Jury to decide fate of 4th Precinct shooter

The fate of Allen “Lance” Scarsella, the man accused of shooting five protesters outside the Minneapolis Police Department Fourth Precinct in 2015, is now in the hands of a jury.

The jury must determine whether the shooting was an intentional act of hate and violence, as the prosecution claims, or whether it was a matter of self-defense as Scarsella himself testified.

During the trial, the defense described a frantic scene at the Fourth Precinct after Scarsella and three friends went to the protests in November 2015 to live stream the events for their web-based chat group.

Scarsella's legal team contends angry demonstrators, already enflamed by the shooting of Jamar Clark, turned on the group and threatened to attack. They say their client opened fire only as he retreated, when he saw someone pull out a shiny metal object that he thought was a knife.

Five men were seriously injured in the shooting.

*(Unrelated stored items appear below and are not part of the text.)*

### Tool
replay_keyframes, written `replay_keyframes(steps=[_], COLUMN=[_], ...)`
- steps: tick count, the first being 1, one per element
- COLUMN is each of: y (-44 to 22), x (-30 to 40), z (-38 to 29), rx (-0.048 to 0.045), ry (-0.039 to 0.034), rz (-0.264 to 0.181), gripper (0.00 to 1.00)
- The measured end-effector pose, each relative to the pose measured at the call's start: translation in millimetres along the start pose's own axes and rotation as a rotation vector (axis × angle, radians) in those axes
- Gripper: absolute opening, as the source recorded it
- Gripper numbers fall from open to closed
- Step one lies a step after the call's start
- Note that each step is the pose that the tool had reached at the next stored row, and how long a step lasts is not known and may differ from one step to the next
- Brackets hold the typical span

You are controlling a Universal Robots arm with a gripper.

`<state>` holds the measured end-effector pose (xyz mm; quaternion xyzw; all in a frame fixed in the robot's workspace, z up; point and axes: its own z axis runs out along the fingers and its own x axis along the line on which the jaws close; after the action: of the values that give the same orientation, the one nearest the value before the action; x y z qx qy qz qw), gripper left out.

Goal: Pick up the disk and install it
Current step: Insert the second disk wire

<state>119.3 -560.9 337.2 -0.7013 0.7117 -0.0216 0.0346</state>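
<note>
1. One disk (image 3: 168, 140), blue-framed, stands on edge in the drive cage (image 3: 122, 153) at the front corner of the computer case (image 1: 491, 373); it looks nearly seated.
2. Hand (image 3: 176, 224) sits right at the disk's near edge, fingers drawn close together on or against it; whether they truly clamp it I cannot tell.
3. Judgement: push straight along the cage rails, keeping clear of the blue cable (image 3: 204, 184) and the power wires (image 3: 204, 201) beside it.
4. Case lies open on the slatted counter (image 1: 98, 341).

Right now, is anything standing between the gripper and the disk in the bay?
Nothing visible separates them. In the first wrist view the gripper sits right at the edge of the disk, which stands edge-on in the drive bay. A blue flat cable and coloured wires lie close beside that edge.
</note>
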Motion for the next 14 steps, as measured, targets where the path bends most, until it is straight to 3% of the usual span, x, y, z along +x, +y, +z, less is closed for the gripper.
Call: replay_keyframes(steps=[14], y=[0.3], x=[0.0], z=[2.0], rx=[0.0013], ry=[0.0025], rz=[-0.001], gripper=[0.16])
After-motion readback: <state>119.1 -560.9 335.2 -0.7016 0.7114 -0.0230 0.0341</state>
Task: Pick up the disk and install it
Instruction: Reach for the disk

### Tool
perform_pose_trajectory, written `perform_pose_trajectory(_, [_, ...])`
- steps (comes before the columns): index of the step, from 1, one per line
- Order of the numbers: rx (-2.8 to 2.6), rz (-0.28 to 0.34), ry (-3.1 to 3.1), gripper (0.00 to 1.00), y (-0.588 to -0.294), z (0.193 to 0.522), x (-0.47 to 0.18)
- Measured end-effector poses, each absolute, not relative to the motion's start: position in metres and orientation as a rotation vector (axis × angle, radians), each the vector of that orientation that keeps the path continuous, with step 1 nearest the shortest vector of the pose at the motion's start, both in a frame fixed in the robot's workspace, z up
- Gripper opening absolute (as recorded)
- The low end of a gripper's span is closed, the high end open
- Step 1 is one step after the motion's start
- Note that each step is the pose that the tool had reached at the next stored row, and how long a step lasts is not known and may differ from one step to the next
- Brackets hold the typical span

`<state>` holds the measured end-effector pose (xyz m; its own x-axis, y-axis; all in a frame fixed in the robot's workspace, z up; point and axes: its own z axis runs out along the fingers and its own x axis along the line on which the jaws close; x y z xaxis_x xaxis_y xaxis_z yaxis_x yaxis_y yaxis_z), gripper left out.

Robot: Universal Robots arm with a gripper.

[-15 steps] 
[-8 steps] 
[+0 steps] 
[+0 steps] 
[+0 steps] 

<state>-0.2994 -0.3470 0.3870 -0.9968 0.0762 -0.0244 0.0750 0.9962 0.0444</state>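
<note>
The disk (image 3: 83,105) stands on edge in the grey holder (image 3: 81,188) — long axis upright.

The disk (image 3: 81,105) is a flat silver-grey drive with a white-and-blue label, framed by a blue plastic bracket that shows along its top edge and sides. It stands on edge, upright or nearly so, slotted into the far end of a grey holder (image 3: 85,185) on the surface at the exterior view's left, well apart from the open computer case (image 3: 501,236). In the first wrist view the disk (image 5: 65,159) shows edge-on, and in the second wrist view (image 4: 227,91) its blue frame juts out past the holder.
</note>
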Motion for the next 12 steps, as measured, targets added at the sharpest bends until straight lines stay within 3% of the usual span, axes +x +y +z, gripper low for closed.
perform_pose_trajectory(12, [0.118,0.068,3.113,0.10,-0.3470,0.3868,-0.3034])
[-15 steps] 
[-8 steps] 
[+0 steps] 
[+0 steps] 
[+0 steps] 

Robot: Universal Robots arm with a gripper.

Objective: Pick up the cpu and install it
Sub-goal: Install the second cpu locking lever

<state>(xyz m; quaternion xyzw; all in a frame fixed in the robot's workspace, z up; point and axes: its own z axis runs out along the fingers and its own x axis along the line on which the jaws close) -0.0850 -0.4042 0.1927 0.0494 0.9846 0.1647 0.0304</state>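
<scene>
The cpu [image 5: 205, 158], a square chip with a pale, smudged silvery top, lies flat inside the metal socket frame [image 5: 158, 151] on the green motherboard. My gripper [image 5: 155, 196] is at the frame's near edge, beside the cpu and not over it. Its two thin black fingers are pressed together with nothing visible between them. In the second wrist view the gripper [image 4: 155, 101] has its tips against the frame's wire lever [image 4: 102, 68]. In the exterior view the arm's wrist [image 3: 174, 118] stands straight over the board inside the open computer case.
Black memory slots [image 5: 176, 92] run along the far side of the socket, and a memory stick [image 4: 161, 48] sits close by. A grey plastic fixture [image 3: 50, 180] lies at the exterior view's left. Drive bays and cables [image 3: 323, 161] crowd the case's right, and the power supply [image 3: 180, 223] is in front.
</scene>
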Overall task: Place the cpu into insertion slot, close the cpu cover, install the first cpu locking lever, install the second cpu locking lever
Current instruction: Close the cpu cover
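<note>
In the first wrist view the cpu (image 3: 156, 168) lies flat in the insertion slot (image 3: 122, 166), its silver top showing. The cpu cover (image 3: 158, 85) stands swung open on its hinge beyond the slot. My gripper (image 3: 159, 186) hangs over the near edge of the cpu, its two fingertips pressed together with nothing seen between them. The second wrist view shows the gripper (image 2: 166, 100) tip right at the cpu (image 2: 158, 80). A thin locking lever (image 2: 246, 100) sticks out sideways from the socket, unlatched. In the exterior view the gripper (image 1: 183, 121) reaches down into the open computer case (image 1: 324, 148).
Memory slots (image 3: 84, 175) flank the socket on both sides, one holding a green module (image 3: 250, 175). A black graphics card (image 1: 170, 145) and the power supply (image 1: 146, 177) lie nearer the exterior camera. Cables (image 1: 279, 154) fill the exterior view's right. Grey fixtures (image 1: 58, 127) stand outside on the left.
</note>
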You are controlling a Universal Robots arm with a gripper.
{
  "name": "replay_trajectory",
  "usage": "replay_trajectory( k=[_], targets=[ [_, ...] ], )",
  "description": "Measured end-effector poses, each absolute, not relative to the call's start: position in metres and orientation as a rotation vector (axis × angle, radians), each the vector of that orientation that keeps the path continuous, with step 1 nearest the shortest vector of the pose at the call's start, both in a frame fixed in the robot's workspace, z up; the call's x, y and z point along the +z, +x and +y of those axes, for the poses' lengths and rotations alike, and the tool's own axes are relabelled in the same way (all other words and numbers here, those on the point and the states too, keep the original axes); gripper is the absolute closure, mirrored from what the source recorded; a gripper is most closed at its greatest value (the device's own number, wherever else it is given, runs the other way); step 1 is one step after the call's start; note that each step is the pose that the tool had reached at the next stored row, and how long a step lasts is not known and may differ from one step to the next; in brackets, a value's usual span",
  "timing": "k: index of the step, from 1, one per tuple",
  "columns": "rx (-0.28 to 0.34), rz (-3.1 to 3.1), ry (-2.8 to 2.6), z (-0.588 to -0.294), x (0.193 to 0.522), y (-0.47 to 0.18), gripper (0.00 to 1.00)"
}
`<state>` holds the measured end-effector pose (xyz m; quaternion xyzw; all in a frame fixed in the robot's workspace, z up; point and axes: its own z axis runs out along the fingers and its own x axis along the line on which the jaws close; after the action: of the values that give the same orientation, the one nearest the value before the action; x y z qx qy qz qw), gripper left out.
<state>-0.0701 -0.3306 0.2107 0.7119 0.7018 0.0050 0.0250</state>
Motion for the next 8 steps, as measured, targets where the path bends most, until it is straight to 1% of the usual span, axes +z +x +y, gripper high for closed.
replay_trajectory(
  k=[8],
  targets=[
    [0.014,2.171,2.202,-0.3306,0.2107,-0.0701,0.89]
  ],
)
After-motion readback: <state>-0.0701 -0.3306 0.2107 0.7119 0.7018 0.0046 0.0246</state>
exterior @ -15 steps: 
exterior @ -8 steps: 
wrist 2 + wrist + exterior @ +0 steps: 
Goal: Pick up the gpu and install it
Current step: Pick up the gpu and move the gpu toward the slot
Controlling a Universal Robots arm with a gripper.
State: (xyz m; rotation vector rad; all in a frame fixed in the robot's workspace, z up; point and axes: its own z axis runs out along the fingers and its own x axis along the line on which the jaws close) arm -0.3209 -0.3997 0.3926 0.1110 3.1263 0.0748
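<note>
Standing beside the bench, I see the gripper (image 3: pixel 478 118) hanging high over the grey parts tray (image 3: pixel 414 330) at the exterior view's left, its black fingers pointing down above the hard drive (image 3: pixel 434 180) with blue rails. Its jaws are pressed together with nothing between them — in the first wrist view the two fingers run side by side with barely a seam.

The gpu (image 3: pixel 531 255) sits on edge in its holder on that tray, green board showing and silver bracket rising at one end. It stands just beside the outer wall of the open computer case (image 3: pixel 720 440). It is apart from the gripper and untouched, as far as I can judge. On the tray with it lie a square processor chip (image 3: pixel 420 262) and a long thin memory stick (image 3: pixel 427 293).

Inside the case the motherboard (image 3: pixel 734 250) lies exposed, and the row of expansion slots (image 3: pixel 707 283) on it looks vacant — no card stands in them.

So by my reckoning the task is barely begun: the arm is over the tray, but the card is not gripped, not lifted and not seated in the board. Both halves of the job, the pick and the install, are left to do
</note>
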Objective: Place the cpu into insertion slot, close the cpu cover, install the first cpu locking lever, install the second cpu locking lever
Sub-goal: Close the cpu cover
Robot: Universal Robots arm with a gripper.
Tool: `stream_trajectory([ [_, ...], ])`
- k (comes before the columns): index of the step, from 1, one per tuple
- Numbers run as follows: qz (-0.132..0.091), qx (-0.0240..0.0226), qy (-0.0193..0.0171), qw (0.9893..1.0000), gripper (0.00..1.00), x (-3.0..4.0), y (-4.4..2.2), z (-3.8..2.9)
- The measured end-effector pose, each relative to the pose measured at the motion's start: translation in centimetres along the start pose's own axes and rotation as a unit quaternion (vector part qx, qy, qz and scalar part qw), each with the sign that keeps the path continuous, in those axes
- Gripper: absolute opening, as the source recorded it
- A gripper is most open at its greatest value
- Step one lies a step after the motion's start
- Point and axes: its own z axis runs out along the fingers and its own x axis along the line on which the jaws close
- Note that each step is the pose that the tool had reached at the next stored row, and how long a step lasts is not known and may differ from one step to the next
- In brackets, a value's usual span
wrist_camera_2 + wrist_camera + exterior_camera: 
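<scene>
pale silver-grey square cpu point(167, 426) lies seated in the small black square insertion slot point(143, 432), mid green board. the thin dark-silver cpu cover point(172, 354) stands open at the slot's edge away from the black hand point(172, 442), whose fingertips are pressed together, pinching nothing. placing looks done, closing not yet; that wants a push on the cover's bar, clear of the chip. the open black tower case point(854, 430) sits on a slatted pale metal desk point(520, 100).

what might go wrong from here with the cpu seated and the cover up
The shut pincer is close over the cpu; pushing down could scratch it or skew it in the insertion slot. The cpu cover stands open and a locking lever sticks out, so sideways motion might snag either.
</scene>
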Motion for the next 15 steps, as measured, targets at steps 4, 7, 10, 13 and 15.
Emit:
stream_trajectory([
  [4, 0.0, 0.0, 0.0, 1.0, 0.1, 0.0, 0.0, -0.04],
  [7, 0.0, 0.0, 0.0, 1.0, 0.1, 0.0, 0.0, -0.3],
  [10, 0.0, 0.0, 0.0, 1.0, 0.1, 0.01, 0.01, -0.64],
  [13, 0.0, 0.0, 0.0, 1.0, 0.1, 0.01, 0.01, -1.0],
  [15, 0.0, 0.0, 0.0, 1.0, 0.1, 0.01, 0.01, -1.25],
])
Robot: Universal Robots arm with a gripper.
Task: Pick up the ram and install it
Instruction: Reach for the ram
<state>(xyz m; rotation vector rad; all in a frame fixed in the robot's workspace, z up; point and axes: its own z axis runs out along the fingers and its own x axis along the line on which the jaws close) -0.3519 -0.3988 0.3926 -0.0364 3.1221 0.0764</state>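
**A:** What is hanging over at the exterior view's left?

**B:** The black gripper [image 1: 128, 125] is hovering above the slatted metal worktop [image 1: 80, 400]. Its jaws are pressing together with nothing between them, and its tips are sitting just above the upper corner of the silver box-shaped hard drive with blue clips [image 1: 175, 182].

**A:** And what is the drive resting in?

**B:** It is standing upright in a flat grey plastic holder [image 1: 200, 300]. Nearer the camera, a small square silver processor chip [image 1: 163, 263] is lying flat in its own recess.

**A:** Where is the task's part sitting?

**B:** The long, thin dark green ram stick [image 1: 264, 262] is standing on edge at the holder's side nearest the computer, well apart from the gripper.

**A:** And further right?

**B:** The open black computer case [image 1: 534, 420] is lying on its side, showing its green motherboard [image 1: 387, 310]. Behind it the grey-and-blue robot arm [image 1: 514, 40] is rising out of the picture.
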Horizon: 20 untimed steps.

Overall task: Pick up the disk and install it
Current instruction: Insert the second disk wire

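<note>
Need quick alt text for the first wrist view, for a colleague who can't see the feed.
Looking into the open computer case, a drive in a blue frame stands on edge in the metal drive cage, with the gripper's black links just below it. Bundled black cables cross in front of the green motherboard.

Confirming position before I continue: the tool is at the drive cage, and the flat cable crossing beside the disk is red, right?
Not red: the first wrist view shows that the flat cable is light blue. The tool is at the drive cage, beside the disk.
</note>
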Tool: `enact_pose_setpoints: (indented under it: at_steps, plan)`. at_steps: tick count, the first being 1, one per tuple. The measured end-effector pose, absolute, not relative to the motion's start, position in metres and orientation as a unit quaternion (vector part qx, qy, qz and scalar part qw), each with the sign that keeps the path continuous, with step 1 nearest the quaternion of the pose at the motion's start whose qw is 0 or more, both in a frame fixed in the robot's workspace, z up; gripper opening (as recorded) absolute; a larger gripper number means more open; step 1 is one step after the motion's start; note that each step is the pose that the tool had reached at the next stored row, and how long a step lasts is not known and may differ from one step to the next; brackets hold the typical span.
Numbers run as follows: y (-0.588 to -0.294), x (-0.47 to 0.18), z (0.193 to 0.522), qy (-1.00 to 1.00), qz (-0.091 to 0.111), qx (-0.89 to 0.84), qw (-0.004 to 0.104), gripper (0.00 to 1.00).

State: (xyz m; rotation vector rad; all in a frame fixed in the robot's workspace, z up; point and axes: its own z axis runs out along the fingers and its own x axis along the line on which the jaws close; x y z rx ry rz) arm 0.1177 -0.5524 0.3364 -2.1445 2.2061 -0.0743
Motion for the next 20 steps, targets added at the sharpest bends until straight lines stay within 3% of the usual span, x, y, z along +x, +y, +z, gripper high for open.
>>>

In their closing arguments, prosecutors pointed out that no knives or weapons were ever recovered from the shooting victims.

They implored the jury to look hard at Scarsella's text messaging history to see his hate and his intentions that night, including one message that where he said he wanted to put the confederate flag on his handgun to "get a chimp to chimp out so you could shoot him."

Prosecutors told the jury that's exactly what Scarsella did when he showed up armed and masked after this seemingly threatening live stream video circulated on the internet days earlier.

The defense acknowledged that Scarsella indeed sent "racially derogatory, hateful messages,” but that is speech, not action. They say case must be decided on conduct, not character.

The jury who will decide Scarsella’s fate is made up of nine men and three women. None of the jurors are African American. Scarsella is charged with seven counts, including rioting and first and second degree assault.

The jury will return to deliberate on Wednesday morning at 9 a.m.